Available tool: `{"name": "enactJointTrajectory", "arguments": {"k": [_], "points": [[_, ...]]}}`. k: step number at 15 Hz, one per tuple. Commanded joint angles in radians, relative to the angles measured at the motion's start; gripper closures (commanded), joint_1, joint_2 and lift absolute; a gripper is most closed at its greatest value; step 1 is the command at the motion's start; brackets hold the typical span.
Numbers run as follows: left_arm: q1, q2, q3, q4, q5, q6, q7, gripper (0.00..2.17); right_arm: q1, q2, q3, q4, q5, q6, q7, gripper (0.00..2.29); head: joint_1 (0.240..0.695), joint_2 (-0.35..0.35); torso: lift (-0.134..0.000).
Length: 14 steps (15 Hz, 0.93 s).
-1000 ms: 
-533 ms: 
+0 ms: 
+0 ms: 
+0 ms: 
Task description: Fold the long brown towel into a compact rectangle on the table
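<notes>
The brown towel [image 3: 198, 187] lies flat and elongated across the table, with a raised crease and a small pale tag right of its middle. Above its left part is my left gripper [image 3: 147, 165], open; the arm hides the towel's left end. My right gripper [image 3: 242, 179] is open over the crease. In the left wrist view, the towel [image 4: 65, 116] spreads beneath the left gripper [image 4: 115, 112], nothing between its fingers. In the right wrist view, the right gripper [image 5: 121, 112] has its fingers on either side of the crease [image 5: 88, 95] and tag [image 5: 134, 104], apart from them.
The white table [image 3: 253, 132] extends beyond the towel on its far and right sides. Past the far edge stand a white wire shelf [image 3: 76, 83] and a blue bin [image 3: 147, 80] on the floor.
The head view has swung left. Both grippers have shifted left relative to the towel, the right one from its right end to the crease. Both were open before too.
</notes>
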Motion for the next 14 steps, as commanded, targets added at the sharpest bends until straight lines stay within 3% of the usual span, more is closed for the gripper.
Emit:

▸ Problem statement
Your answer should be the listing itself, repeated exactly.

▸ Answer section
Available tool: `{"name": "enactJointTrajectory", "arguments": {"k": [_], "points": [[_, ...]]}}`. k: step number at 15 Hz, one per tuple. Commanded joint angles in radians, relative to the angles measured at the motion's start; gripper closures (commanded), joint_1, joint_2 and lift absolute; a gripper is most closed at its greatest value; step 1 is the command at the motion's start; brackets hold the typical span.
Numbers run as follows: left_arm: q1, q2, q3, q4, q5, q6, q7, gripper (0.00..2.17); right_arm: q1, q2, q3, q4, q5, q6, q7, gripper (0.00..2.29); head: joint_1 (0.240..0.695), joint_2 (-0.35..0.35); torso: lift (-0.134..0.000).
Length: 14 steps (15 Hz, 0.93 s).
-1000 ms: 
-533 ms: 
+0 ms: 
+0 ms: 
+0 ms: 
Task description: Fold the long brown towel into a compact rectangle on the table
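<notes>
The brown towel [image 3: 198, 187] lies flat and elongated across the table, with a raised crease and a small pale tag right of its middle. Above its left part is my left gripper [image 3: 147, 165], open; the arm hides the towel's left end. My right gripper [image 3: 242, 179] is open over the crease. In the left wrist view, the towel [image 4: 65, 116] spreads beneath the left gripper [image 4: 115, 112], nothing between its fingers. In the right wrist view, the right gripper [image 5: 121, 112] has its fingers on either side of the crease [image 5: 88, 95] and tag [image 5: 134, 104], apart from them.
The white table [image 3: 253, 132] extends beyond the towel on its far and right sides. Past the far edge stand a white wire shelf [image 3: 76, 83] and a blue bin [image 3: 147, 80] on the floor.
The head view has swung left. Both grippers have shifted left relative to the towel, the right one from its right end to the crease. Both were open before too.
</notes>
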Motion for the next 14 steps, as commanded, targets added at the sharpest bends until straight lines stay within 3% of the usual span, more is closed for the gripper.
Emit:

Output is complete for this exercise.